• **BRIEF**: Write out the data once more, exactly as it reads.
** Opening RECORDS FOR THE EXERCISE block **
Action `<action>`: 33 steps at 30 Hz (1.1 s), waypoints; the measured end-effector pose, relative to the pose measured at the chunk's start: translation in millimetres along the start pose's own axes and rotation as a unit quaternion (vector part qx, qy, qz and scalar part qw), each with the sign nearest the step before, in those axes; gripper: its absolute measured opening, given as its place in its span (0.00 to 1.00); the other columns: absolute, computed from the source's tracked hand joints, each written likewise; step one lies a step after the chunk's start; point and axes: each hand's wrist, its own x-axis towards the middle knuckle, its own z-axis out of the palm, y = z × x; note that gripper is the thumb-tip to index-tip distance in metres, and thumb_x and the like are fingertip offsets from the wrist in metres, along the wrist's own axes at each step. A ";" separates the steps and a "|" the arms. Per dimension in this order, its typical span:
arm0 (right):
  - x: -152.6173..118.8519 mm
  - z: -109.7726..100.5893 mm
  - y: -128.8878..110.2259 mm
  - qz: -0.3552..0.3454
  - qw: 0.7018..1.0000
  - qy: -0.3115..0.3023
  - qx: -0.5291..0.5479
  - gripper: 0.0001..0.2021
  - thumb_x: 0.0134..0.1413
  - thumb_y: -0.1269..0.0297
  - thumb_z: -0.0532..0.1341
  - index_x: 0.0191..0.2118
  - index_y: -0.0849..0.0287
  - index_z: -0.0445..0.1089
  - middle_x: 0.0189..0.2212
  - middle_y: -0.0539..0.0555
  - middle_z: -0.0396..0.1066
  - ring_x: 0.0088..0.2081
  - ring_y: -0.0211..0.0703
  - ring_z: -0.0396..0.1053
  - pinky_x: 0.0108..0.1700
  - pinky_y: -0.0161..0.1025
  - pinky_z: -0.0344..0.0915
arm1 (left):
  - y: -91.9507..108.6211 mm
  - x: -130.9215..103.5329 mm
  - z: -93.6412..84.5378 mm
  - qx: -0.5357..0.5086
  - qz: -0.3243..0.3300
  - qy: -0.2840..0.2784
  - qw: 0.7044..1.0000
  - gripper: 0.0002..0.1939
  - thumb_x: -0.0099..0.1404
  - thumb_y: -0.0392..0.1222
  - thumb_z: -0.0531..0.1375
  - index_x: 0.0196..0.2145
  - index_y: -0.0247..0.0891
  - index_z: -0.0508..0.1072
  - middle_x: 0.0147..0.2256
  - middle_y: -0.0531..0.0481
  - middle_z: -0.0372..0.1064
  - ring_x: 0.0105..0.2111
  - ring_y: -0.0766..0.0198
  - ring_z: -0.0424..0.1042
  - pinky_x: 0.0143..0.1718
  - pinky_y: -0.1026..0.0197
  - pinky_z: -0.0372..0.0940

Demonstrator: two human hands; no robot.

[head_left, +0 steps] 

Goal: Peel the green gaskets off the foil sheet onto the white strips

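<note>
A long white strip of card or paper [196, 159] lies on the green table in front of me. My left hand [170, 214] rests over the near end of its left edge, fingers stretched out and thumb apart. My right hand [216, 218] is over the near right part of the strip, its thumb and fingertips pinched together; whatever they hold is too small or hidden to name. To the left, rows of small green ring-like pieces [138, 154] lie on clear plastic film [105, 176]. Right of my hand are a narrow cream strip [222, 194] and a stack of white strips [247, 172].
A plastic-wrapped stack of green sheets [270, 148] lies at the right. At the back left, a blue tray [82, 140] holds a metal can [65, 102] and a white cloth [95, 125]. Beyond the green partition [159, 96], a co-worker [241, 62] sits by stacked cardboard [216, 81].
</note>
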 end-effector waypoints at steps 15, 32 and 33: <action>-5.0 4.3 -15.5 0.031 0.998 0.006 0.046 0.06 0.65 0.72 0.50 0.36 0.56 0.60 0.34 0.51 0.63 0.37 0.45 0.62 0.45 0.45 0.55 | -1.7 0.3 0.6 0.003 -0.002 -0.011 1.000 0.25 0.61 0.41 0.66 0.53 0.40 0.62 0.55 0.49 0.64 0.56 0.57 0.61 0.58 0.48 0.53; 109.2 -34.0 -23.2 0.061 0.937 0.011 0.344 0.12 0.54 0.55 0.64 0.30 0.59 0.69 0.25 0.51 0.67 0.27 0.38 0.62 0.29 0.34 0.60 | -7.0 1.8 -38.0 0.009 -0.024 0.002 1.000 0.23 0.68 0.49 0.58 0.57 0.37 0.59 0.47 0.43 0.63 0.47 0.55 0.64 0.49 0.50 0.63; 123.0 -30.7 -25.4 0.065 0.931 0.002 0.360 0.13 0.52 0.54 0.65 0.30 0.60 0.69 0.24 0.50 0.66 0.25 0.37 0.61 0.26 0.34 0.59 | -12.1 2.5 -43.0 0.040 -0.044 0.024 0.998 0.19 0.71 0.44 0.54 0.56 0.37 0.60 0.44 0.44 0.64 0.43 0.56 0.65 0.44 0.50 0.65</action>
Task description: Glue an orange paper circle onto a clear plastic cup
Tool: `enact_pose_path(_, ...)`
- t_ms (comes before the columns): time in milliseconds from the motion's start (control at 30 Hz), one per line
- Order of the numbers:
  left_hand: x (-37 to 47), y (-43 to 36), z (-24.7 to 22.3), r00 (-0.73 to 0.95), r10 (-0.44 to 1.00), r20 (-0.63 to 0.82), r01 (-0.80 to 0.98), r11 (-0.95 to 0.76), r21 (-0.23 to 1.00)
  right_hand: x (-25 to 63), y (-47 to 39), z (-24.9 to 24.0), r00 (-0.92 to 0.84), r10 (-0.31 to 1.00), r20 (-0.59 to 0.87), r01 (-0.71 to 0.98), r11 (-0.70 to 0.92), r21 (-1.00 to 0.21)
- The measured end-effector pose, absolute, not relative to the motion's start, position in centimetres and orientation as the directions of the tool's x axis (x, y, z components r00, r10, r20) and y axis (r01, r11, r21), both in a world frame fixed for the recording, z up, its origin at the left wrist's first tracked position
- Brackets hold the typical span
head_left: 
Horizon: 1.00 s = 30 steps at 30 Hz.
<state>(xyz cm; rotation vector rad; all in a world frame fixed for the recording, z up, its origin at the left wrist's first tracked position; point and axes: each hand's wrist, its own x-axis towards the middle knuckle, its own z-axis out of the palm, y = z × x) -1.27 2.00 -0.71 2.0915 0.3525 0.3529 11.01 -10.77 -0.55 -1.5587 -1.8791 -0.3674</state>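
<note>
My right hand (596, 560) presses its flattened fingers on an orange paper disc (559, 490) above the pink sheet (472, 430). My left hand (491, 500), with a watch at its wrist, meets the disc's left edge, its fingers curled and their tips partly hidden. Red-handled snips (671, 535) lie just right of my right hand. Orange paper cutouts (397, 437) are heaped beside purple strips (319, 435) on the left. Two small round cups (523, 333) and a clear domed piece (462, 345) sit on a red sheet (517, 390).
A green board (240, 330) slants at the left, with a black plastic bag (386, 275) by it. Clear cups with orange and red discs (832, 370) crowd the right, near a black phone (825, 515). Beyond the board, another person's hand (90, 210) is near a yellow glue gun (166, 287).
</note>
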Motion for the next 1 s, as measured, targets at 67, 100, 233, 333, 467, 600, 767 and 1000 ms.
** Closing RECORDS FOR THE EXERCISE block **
• **SOLUTION TO THIS EXERCISE**:
Action `<action>`: 33 steps at 30 Hz (1.1 s), waypoints; the measured end-effector pose, relative to the pose measured at the chunk's start: translation in millimetres along the start pose's own axes and rotation as a unit quaternion (vector part qx, qy, qz and scalar part qw), each with the sign nearest the step before, in those axes; gripper: its absolute measured opening, given as its place in its span (0.00 to 1.00); the other columns: absolute, computed from the source's tracked hand joints, each written likewise; step one lies a step after the chunk's start; point and axes: each hand's wrist, its own x-axis towards the middle knuckle, its own z-axis out of the palm, y = z × x; note that gripper is the thumb-tip to index-tip distance in metres, and thumb_x and the like are fingertip offsets from the wrist in metres, along the wrist's own axes at each step. A ";" separates the steps and a "|" the arms. Per dimension in this order, its typical span:
arm0 (right):
  - x: -152.6173..118.8519 mm
  - z: -109.7726..100.5893 mm
  - y: -128.8878..110.2259 mm
  - qz: -0.3552..0.3454
  - qw: 0.7018..1.0000
  - qy: -0.3115..0.3023
  - qx: -0.5291..0.5479
  - gripper: 0.0001..0.2021
  - thumb_x: 0.0134..0.1413
  - thumb_y: -0.1269..0.0297
  - thumb_z: -0.0532..0.1341
  - index_x: 0.0191..0.2118
  - index_y: -0.0849..0.0287
  - index_z: -0.0445..0.1089
  - middle_x: 0.0189..0.2212
  - middle_y: -0.0539..0.0555
  - middle_z: -0.0396..0.1066
  - ring_x: 0.0088..0.2081
  - ring_y: -0.0211..0.0703
  - ring_z: -0.0396..0.1053
  - pinky_x: 0.0108..0.1700
  - pinky_y: -0.0161..0.1025
  - pinky_z: -0.0344..0.0915
arm1 (left):
  - y: -91.9507..108.6211 mm
  - x: -130.9215..103.5329 mm
  - z: -93.6412..84.5378 mm
  - qx: -0.5357..0.5086
  - qz: -0.3243..0.3300
  - qy: -0.2840..0.2784
  - qw: 0.7044..1.0000
  - gripper: 0.0002..0.1939
  - thumb_x: -0.0099..0.1404
  - thumb_y: -0.0392..0.1222
  - thumb_z: -0.0531..0.1375
  - index_x: 0.0196..0.2145
  - index_y: -0.0247..0.0891
  - index_z: -0.0508..0.1072
  - middle_x: 0.0147..0.2256
  - middle_y: -0.0531..0.0481
  - middle_z: -0.0372..0.1064
  - ring_x: 0.0105..0.2111
  - ring_y: -0.0766..0.0198
  - ring_z: -0.0424..0.1042
  - pinky_x: 0.0143..0.1718
  - pinky_y: -0.1026..0.0197
  - pinky_z: -0.0372..0.0940

Demonstrator: two human hands; no robot.

[head_left, +0 steps] 

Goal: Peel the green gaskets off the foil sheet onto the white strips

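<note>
A long white strip of card or paper [196, 159] lies on the green table in front of me. My left hand [170, 214] rests over the near end of its left edge, fingers stretched out and thumb apart. My right hand [216, 218] is over the near right part of the strip, its thumb and fingertips pinched together; whatever they hold is too small or hidden to name. To the left, rows of small green ring-like pieces [138, 154] lie on clear plastic film [105, 176]. Right of my hand are a narrow cream strip [222, 194] and a stack of white strips [247, 172].
A plastic-wrapped stack of green sheets [270, 148] lies at the right. At the back left, a blue tray [82, 140] holds a metal can [65, 102] and a white cloth [95, 125]. Beyond the green partition [159, 96], a co-worker [241, 62] sits by stacked cardboard [216, 81].
</note>
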 end-effector waypoints at steps 15, 32 and 33: <action>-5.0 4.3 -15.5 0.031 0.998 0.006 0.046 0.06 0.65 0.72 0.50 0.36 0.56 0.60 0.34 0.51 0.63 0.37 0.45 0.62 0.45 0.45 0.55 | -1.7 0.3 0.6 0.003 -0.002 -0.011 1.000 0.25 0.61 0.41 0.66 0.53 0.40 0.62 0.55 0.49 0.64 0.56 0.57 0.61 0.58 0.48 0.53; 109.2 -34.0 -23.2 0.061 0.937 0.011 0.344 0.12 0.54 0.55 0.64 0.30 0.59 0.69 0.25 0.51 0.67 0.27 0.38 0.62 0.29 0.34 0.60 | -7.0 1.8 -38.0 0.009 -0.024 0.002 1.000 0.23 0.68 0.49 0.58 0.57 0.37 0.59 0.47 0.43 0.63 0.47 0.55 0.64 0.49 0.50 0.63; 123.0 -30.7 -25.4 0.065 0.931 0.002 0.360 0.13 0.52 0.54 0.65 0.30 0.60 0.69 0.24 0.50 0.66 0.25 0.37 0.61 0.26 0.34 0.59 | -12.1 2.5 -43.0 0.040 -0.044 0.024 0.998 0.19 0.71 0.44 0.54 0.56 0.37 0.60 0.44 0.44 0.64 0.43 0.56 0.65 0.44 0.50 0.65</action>
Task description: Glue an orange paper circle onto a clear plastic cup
Tool: `enact_pose_path(_, ...)`
- t_ms (comes before the columns): time in milliseconds from the motion's start (control at 30 Hz), one per line
- Order of the numbers:
  left_hand: x (-37 to 47), y (-43 to 36), z (-24.7 to 22.3), r00 (-0.73 to 0.95), r10 (-0.44 to 1.00), r20 (-0.63 to 0.82), r01 (-0.80 to 0.98), r11 (-0.95 to 0.76), r21 (-0.23 to 1.00)
  right_hand: x (-25 to 63), y (-47 to 39), z (-24.9 to 24.0), r00 (-0.92 to 0.84), r10 (-0.31 to 1.00), r20 (-0.59 to 0.87), r01 (-0.71 to 0.98), r11 (-0.70 to 0.92), r21 (-1.00 to 0.21)
- The measured end-effector pose, absolute, not relative to the motion's start, position in centimetres and orientation as the directions of the tool's x axis (x, y, z components r00, r10, r20) and y axis (r01, r11, r21), both in a world frame fixed for the recording, z up, its origin at the left wrist's first tracked position
- Brackets hold the typical span
head_left: 
Horizon: 1.00 s = 30 steps at 30 Hz.
<state>(xyz cm; rotation vector rad; all in a world frame fixed for the recording, z up, its origin at the left wrist's first tracked position; point and axes: each hand's wrist, its own x-axis towards the middle knuckle, its own z-axis out of the palm, y = z × x) -1.27 2.00 -0.71 2.0915 0.3525 0.3529 11.01 -10.77 -0.55 -1.5587 -1.8791 -0.3674</state>
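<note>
My right hand (596, 560) presses its flattened fingers on an orange paper disc (559, 490) above the pink sheet (472, 430). My left hand (491, 500), with a watch at its wrist, meets the disc's left edge, its fingers curled and their tips partly hidden. Red-handled snips (671, 535) lie just right of my right hand. Orange paper cutouts (397, 437) are heaped beside purple strips (319, 435) on the left. Two small round cups (523, 333) and a clear domed piece (462, 345) sit on a red sheet (517, 390).
A green board (240, 330) slants at the left, with a black plastic bag (386, 275) by it. Clear cups with orange and red discs (832, 370) crowd the right, near a black phone (825, 515). Beyond the board, another person's hand (90, 210) is near a yellow glue gun (166, 287).
</note>
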Motion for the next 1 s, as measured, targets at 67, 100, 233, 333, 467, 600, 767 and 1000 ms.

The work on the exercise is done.